Site icon Motor 24

Covid-19: ANECRA saúda medidas do Governo mas pede “simplificação, agilização e reforço” das mesmas

A Associação Nacional das Empresas do Comércio e da Reparação Automóvel (ANECRA) saúda as medidas lançadas pelo Governo para salvaguardar a malha empresarial dos efeitos da pandemia do novo coronavírus, mas lança um repto para que algumas dessas medidas extraordinárias sejam “simplificadas, agilizadas e em alguns casos, reforçadas, sob o risco de as mesmas não chegarem a produzir o efeito desejado, com todas as consequências desastrosas que daí adviriam para todo o nosso tecido empresarial”.

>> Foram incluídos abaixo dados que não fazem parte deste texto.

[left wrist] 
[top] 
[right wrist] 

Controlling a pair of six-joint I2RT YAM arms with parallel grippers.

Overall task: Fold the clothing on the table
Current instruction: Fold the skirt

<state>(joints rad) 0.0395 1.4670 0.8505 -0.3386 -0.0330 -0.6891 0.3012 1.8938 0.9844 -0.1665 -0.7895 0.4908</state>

Em situação de emergência nacional, praticamente todos os setores empresariais estão a ser levados ao limite com as medidas de isolamento e encerramento estabelecidas pelo Governo, com a ANECRA a reconhecer que este “é um momento extremamente critico, carregado de grandes incertezas e com consequências absolutamente imprevisíveis” e do qual “dificilmente, ao dia de hoje, podemos prever quais os reais impactos que esta situação terá nas nossas vidas nas suas diferentes vertentes: Saúde Publica, Económica, Social e Política”.

Aquela entidade, que representa o setor automóvel, explica, no entanto, que “não podemos, nem devemos deixar de juntar a nossa voz a todos aqueles que têm vindo a alertar para as gravíssimas consequências que a atual situação, de quase absoluta paralisia da atividade económica, pode significar para o elevadíssimo risco do disparo de falências de empresas e de desemprego em larga escala”.

“A ANECRA, que é a maior e mais antiga associação do setor automóvel e que representa mais de 3200 Empresas, na sua grande maioria Micro e Pequenas empresas, regozija-se e saúda o lançamento das medidas de carácter extraordinário que o Governo Português anunciou recentemente. Algumas das quais em linha com o que, em tempo útil, reclamamos, muito em concreto os casos da Flexibilização e Agilização do Regime de lay-off ou da criação de uma linha de crédito acessível também às empresas do nosso setor”.

Pede, por isso, uma maior simplificação e agilização das medidas apresentadas pelo Governo, nomeadamente, com uma maior rapidez na implementação e operacionalização das medidas, para que sejam “claras, simples, quanto aos procedimentos e acima de tudo, rápidas, tanto na sua implementação como na consequente operacionalização”. Outro ponto abordado é o Regime de lay-off simplificado, a qual, considera a ANECRA, “é uma das medidas de maior potencial de alcance e que mais podem ajudar as pequenas empresas a ultrapassarem esta crise, mantendo a sua atividade e continuando a assegurar os postos de trabalho”. Neste aspeto, a ANECRA apresenta o seu receio de que “a regra que pressupõe dois meses de quebra de faturação face ao período homologo do ano transato, seja ainda assim bastante limitativa. Muitas empresas só poderão aceder a este regime em maio ou mesmo junho. Pode ser tarde de mais”.

A ANECRA alerta também para a necessidade de alargar este regime aos trabalhadores temporários e aos sócios-gerentes das empresas, além de pedir uma maior rapidez no pagamento, uma vez que o “lay-off simplificado, pressupõe que as empresas adiantem uma parte significativa do salário ao trabalhador (dois terços), recebendo mais tarde um terço do Estado. A rapidez no pagamento deste valor pelo estado é determinante”.

Também aponta para a necessidade da flexibilização do regime de marcação e gozo de férias e uma reformulação das linhas de crédito. Apontando que muitas das empresas estão já muito endividadas hoje, aconselha a que essas mesmas linhas de crédito cumpram alguns pressupostos de forma a atingir os objetivos pretendidos, como “um período de carência razoável e um plano de pagamento relativamente longo. O período de carência, deverá apontar para um período não inferior a 6 meses e idealmente 1 ano. Por sua vez, o plano de pagamento não deverá, em circunstância alguma, ser inferior a 4 ou 5 anos”.